According to American Marketing Association a brand is a name, term, sign, symbol, or design, or a combination of them, intended to identify the goods and services of one seller or group of sellers and to differentiate them from those of competitiors

Concept of Brand
a brand is an identity which gives a product its own individuality helps consumers to identify a particular product . They can find out what they want. It is a distinction. There are various products available to consumers in the market. Helps a particular product to stand exclusively among rival products. Basis of goodwill and reputation for producers. Brand can be name, trademark, logo or other symbol. Brand name can be seen but not pronounced. Brand name can be pronounced & utter able. Brand also says something about producers value. Brand translates functional & emotional benefits. Brand brings to mind certain attributes. Brand is a seller s promise to deliver a specific set of features, benefits and service consistently to the buyers.

Qualities of a good brand name


It should be easy to pronounce, recognize and remember. It should suggest something about the product s benefits. It should be decent and should not carry poor meanings It should be registrable It should be distinctive. It should be suitable also for other items that may be added to the product line in future.

Difference between Product & Brand


According to Philip Kotler:
Product is anything that can be offered to a market for attention, acquisition, use or consumption that might satisfy a need or want. Brand is a product, but one that adds other dimensions that differentiates it in some way from other product designed to satisfy the need.

What is Branding?
The means by which names, logos, symbols, trademarks, or product design endow goods or services with a recognizable presence and a set of associated values or expectations on the part of the consumer. It also means identifying your unique value proposition first, and repeating it amongst all communication you have both internally, so that it is engraved in the minds of all employees, as well as externally, so that it is made aware to the public.

Importance of Branding
a. For Consumers & Buyers:
a. Distinction & Recognition. Brand helps consumers to distinguish various items and recognize the particular item they need. b. Assignment of responsibility to product maker: Brands identify the source or maker of product and allow consumers to assign responsibility to a particular manufacturer or distributor. c. Proper Choice: Branding helps consumers to make a proper choice among alternatives. d. Standard Quality: Branding ensures standard quality to consumers. Producers take keen interest and pain to maintain standard quality. e. Status Value: Some brands have status value. f. Regularity: Branded items are regularly available in the market. Producers take pain to maintain regular supplies. g. Search cost is reduced

Importance of Branding
b. For Firms/Manufacturers/Marketers:
a. Legal Protection: Brand offers the firm the legal protection rights, giving legal title to the brand owner. b. Intellectual Property Rights: Brand gives intellectual rights ( trade mark, patent) c. Quality: Brand assures level of quality so that satisfied buyers can easily choose the product again. d. Brand loyalty: As buyer become familiar with a product and realize its nature and characteristics to their satisfaction they become loyal to its brand. e. Basis of promotion: It is not possible to promote a product without a brand name. Various vehicle of promotion can be used only in brand. f. New product development: A producer of popular brand can add new items to the same brand. g. Profit earning: Brand helps producers and marketers to make profit as brand becomes increasingly popular, profit mounts rapidly.

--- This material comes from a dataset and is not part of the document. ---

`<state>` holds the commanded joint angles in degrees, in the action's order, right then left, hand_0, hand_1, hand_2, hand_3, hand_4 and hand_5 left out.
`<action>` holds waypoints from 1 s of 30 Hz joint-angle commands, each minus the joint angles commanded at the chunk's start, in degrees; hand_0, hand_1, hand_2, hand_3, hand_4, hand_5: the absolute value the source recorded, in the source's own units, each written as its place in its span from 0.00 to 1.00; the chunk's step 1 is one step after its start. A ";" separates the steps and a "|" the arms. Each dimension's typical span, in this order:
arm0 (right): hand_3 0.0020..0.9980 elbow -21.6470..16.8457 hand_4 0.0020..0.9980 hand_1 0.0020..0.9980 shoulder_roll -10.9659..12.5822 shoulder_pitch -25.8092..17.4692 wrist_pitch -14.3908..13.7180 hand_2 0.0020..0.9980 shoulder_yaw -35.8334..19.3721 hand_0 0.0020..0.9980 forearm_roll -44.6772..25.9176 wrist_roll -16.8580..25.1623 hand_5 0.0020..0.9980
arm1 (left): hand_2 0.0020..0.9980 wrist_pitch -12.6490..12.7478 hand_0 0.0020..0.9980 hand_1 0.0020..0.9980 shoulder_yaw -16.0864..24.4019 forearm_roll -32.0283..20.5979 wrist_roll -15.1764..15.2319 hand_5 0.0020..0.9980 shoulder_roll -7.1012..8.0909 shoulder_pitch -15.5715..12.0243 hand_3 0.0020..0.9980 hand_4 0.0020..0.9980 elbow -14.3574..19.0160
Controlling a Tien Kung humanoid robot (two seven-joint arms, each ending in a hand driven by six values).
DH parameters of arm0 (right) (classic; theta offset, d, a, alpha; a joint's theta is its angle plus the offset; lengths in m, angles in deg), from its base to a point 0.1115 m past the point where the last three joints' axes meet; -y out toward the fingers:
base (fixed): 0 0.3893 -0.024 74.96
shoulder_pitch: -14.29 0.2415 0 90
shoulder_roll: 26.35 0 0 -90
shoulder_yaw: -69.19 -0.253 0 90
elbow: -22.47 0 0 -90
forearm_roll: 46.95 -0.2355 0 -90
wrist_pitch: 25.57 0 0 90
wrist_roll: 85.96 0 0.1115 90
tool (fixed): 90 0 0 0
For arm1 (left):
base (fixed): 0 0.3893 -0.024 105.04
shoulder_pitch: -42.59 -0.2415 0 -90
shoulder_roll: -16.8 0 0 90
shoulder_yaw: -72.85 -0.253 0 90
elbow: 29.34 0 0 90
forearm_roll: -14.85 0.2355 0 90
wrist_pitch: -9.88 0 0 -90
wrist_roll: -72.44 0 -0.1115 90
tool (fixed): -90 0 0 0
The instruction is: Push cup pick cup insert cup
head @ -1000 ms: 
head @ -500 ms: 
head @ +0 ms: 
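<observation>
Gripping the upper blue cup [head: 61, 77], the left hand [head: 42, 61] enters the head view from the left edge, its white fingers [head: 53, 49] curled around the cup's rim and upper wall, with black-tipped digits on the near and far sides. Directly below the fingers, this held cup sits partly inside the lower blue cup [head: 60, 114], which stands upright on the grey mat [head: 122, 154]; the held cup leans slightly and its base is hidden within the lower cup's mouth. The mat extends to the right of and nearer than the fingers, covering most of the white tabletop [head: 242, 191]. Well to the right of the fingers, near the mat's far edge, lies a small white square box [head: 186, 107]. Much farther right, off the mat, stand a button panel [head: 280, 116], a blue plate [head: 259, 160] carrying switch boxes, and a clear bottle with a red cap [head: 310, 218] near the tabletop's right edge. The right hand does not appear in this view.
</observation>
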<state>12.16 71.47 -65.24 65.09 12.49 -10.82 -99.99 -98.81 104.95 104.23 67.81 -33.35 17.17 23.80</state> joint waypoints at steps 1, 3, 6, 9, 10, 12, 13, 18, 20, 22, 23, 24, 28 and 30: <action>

How brands can reduce risk?


Types of risk:
a. Functional Risk: If the product doesn t perform upto expectation. b. Physical Risk: If product posses a threat to the physical well being or health of users. c. Financial Risk: If the product is not worth the price paid. d. Social Risk: If the product results embarrassment from others. e. Psychological risk: If product affects the mental well being of the users. f. Time Risk: The failure of the product result in an opportunity cost of finding another satisfactory product. Remedy to overcome above mentioned risk: To buy well- known product.

Challenges & Opportunities in Branding


1. Savvy Customers: ( Knowledgeable Customers) Consumers and business have become more experienced with marketing and more knowledgeable about how it works. What consumers want from product or services and brand has changed. Well developed media market has resulted in increased attention paid to the marketing action and motivations of companies.. 2. More Complex brand families and portfolios Development of new brands and products in part spurred by the rise in line and brand extension as a result brand name may be now identified with number of different products of varying degrees of similarity.

3. Increased Competition

Maturing markets More sophisticated and increasing competition Difficulty in differentiating Decreasing brand loyalty in many categories Increasing trade power

4. Fragmenting media coverage


Fragmentation of traditional advertising media and emergence of interactive and non traditional media, promotion and other communication alternatives. Marketers have become disenchanted with traditional advertising media especially wit network television.( Cost , commercial breaks have become more cluttered , growth in individual independent stations and channels, remote control)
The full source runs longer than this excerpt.